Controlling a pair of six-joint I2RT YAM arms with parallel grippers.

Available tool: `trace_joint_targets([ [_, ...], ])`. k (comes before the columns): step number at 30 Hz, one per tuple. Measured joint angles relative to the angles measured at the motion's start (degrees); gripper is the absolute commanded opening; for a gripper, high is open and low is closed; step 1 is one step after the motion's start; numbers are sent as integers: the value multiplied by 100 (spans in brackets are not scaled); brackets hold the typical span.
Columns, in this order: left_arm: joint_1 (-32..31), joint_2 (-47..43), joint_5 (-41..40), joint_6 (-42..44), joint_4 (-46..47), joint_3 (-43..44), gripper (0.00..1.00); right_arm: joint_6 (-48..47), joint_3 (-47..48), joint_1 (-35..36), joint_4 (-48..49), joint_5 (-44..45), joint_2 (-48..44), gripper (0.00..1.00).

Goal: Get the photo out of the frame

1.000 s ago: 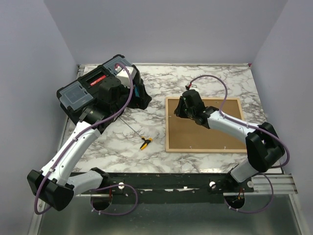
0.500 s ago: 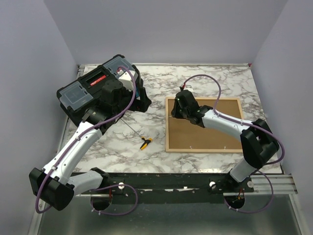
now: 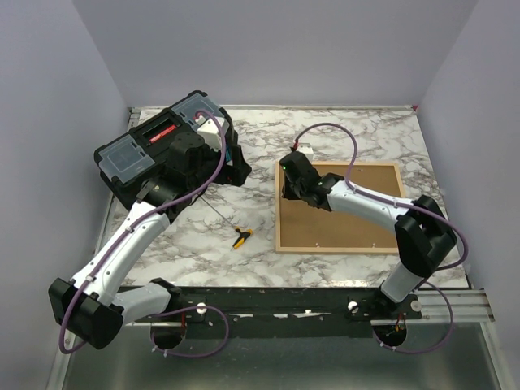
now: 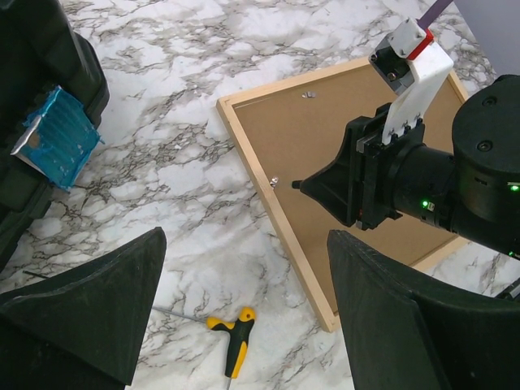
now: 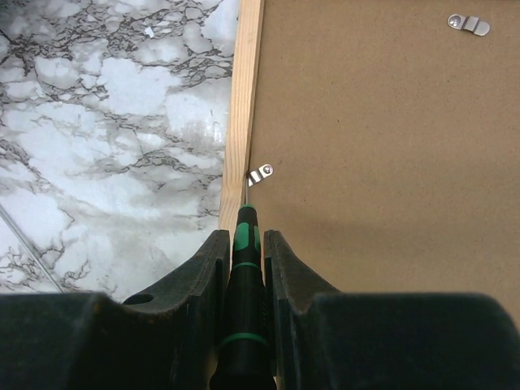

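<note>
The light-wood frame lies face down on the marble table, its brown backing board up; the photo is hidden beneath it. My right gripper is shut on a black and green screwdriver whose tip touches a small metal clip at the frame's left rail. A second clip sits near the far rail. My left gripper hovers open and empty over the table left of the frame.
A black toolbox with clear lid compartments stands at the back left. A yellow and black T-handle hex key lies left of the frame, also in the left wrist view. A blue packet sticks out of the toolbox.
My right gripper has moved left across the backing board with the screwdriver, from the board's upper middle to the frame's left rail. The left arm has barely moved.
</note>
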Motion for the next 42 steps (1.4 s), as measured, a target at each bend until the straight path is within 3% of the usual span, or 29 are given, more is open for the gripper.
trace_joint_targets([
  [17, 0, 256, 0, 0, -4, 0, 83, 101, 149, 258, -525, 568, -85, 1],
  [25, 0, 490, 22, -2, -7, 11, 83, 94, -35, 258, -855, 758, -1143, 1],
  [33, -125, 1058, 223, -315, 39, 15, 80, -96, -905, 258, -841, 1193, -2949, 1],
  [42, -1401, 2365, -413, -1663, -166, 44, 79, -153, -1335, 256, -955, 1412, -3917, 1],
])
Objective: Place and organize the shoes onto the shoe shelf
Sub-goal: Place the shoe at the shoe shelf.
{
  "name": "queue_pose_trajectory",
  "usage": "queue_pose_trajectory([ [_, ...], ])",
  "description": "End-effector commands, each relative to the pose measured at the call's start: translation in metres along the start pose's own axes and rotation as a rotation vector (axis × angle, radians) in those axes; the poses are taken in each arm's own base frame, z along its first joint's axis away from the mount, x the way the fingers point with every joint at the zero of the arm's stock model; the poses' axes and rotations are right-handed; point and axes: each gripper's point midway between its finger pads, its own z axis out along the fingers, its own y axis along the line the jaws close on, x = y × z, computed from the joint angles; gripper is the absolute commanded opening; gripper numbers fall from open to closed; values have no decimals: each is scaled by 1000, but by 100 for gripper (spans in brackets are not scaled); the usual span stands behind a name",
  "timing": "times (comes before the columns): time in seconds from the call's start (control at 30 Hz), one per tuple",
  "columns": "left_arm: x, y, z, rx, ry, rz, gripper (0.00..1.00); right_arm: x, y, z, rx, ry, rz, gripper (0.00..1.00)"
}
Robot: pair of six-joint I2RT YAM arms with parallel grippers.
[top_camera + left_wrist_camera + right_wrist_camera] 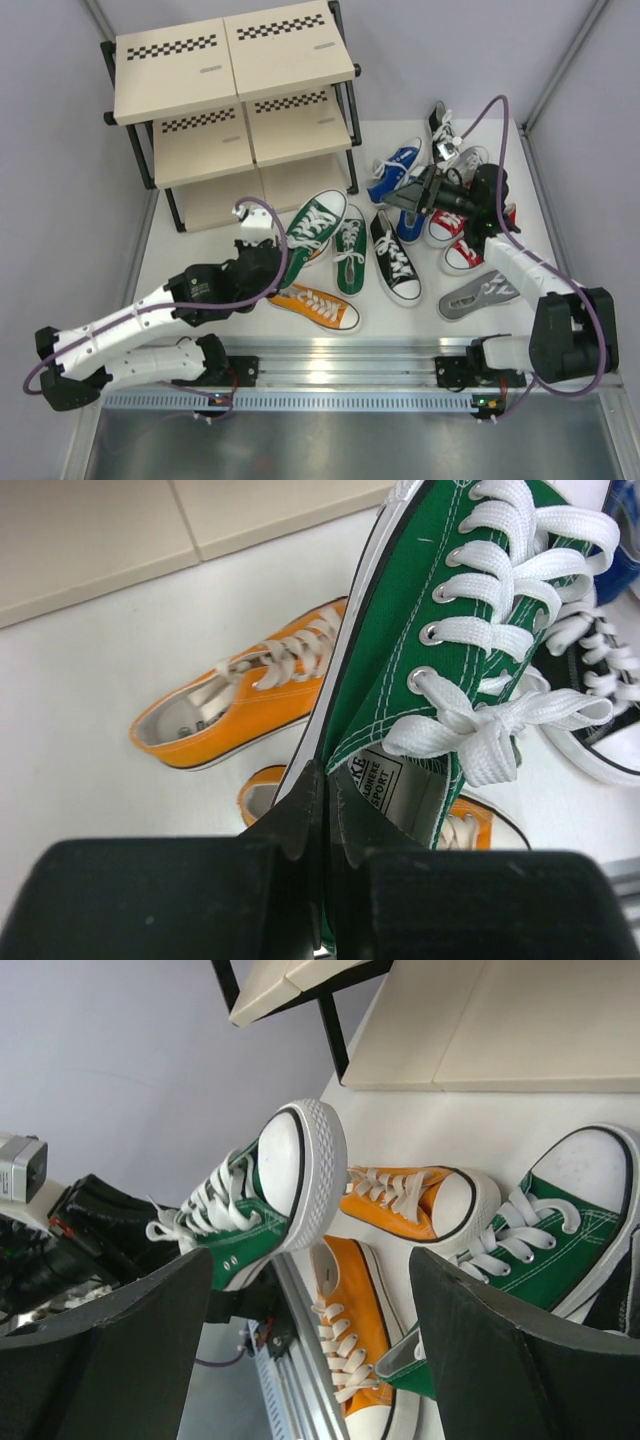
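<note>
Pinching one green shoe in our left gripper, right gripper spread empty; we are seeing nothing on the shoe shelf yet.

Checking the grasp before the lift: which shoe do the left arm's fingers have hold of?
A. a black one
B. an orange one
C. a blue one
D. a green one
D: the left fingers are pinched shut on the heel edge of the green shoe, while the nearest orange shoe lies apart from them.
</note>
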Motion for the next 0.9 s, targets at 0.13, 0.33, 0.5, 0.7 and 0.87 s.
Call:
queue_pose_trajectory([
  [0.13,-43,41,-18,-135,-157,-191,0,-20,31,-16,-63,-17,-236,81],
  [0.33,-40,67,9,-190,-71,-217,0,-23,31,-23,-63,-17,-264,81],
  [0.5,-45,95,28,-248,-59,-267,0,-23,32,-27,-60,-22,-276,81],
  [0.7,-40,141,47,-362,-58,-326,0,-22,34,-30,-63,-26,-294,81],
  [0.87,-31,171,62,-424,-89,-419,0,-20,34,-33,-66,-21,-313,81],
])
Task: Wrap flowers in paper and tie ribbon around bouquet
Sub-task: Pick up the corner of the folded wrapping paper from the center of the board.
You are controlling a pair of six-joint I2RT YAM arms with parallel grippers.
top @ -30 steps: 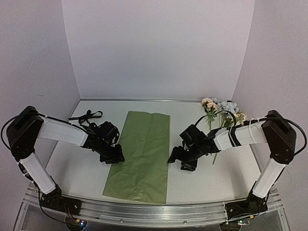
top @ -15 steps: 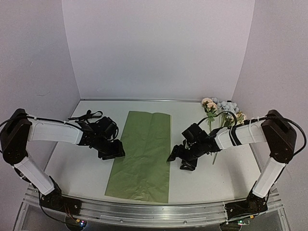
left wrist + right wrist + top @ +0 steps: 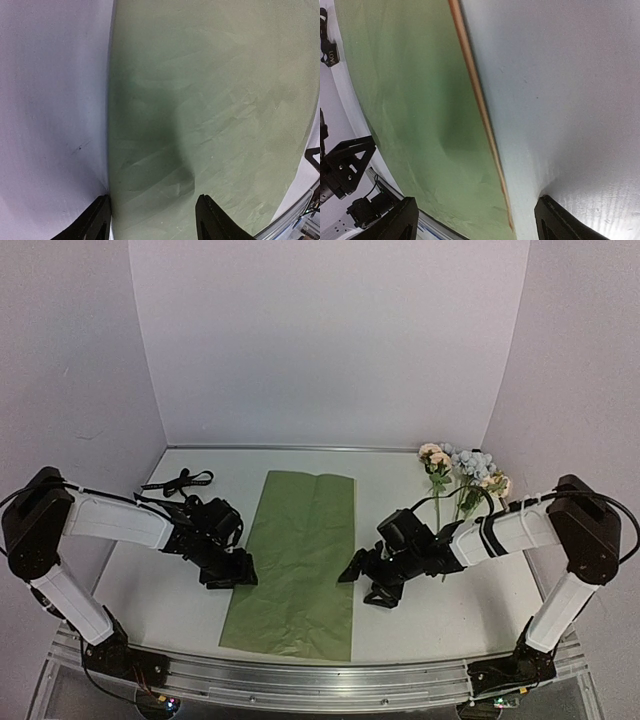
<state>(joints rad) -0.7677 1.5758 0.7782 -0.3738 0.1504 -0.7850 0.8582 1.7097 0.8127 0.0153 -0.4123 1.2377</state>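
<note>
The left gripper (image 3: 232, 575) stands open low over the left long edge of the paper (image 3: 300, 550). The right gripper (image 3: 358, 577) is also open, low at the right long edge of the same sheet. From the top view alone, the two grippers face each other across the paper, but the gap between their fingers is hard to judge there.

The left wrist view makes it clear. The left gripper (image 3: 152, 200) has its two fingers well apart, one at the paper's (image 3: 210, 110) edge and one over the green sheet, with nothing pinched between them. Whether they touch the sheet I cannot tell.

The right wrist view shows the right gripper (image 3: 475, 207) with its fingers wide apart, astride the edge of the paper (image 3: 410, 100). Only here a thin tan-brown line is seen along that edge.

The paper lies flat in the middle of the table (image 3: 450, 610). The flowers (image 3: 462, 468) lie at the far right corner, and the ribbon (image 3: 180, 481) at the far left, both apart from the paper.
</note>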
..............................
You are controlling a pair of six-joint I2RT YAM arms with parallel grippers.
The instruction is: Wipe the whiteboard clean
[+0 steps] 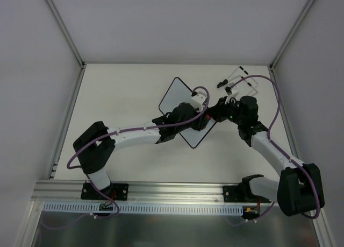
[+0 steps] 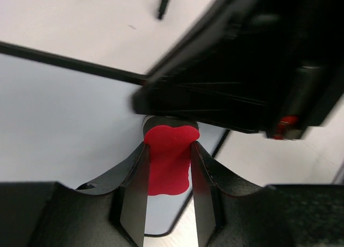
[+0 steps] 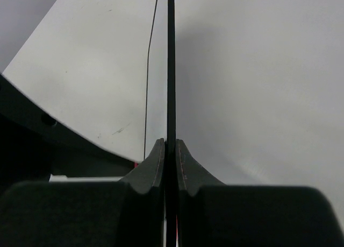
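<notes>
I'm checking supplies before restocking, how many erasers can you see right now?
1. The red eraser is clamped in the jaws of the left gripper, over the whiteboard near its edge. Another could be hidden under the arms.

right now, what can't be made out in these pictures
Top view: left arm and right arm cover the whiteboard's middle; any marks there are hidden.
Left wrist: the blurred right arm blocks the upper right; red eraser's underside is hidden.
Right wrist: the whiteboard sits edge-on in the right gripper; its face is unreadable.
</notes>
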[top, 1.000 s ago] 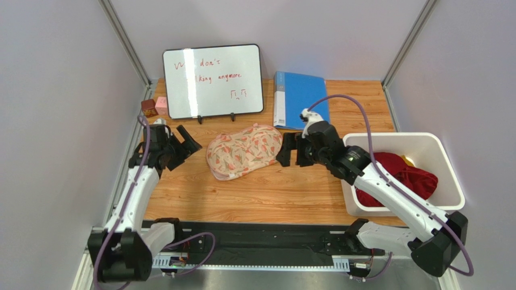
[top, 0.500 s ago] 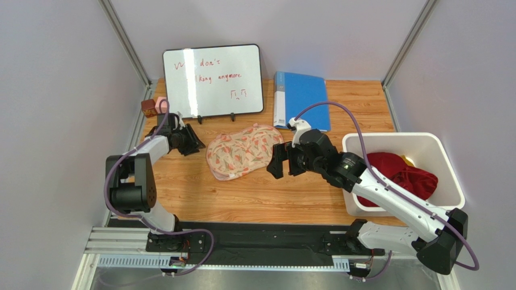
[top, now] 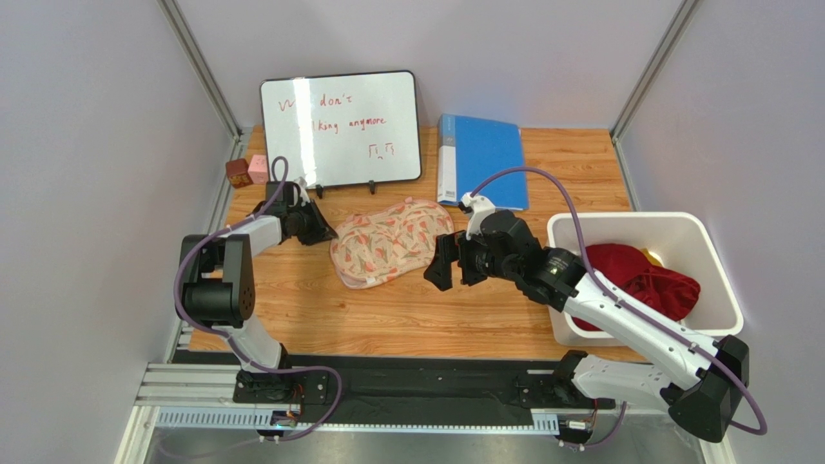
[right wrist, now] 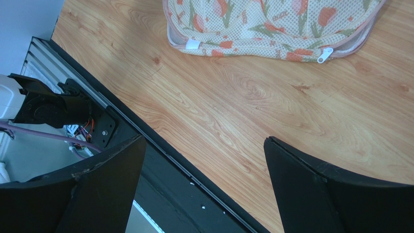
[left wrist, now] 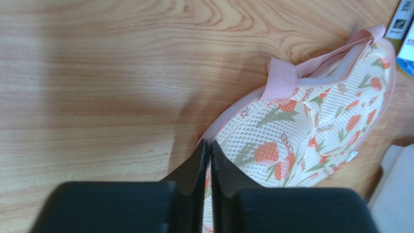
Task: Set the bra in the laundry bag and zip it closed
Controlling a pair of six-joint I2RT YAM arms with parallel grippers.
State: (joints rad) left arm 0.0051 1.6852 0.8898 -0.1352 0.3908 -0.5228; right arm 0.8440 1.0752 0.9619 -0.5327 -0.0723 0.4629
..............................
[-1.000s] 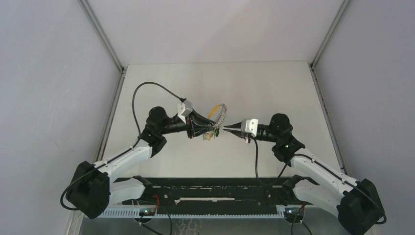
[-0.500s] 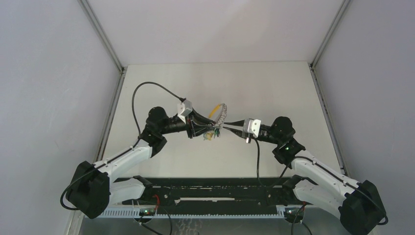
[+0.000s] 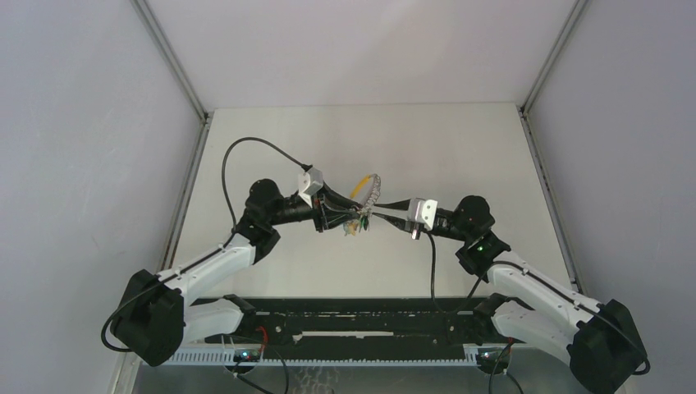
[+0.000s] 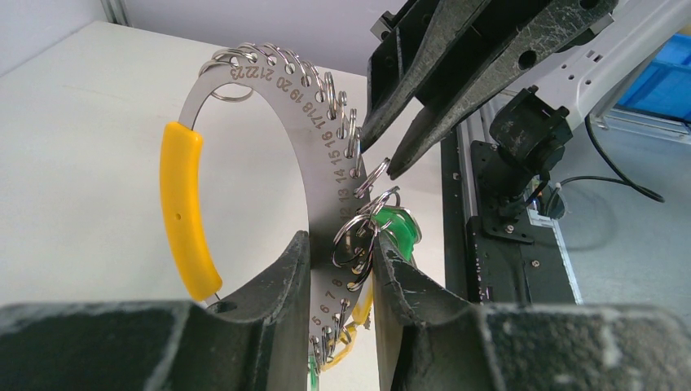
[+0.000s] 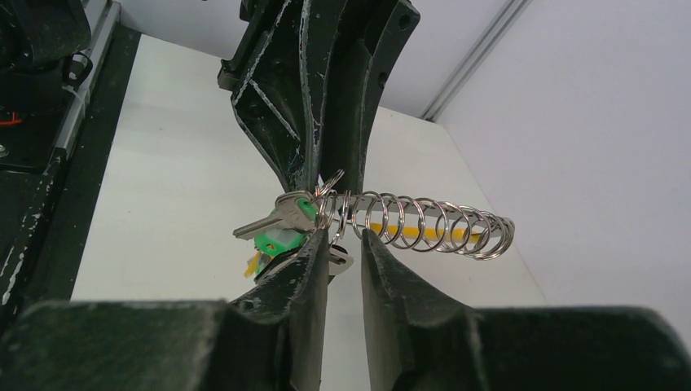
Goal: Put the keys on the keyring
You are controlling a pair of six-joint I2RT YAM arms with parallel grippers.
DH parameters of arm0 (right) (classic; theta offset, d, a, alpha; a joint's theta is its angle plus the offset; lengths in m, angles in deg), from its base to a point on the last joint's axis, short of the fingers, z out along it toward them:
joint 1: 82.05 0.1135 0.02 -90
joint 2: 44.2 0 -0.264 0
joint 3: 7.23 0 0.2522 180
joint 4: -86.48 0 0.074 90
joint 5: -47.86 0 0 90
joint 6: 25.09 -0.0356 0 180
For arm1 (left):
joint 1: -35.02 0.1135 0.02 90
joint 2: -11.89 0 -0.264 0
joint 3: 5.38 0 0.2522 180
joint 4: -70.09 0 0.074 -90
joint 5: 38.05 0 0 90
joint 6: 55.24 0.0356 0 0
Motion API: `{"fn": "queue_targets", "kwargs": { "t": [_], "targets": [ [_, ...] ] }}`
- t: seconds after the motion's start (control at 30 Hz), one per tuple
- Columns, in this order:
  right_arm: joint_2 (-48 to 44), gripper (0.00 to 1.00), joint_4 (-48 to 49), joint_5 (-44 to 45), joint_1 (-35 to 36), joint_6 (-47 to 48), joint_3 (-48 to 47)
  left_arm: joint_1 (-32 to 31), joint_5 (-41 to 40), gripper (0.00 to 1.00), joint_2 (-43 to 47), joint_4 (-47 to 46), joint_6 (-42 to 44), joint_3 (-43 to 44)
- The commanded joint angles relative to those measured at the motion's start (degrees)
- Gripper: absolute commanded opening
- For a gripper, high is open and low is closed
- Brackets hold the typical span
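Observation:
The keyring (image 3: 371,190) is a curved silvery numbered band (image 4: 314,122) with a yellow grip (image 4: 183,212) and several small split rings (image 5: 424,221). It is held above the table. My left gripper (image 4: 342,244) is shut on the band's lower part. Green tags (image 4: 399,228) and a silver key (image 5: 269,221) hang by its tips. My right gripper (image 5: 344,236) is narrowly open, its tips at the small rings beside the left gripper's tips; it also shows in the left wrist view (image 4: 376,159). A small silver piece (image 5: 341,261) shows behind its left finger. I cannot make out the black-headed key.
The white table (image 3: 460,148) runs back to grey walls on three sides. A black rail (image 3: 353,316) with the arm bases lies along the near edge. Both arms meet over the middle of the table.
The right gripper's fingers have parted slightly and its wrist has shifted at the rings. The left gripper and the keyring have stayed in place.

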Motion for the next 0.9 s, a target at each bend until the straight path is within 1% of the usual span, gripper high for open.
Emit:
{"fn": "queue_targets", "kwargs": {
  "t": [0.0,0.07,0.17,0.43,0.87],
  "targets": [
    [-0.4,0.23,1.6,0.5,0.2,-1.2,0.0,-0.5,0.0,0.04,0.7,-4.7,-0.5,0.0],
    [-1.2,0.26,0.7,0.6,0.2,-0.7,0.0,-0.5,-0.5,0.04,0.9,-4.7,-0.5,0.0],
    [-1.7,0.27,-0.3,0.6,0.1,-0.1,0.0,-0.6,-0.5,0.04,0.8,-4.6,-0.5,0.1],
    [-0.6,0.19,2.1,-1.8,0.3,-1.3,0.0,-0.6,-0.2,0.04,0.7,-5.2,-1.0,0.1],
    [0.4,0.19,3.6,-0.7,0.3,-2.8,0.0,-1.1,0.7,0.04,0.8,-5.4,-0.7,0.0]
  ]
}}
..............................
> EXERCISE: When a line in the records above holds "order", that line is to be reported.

> SOLUTION FOR THIS PROBLEM:
Columns, in this order: left_arm: joint_1 (-32..31), joint_2 (-47..43), joint_5 (-41..40), joint_6 (-42..44), joint_4 (-46..47), joint_3 (-43..44), gripper (0.00..1.00); right_arm: joint_6 (-48..47), joint_3 (-47..48), joint_1 (-35..36), joint_4 (-48..49), joint_5 (-44..45), joint_2 (-48..44), gripper (0.00..1.00).
- Columns, in this order:

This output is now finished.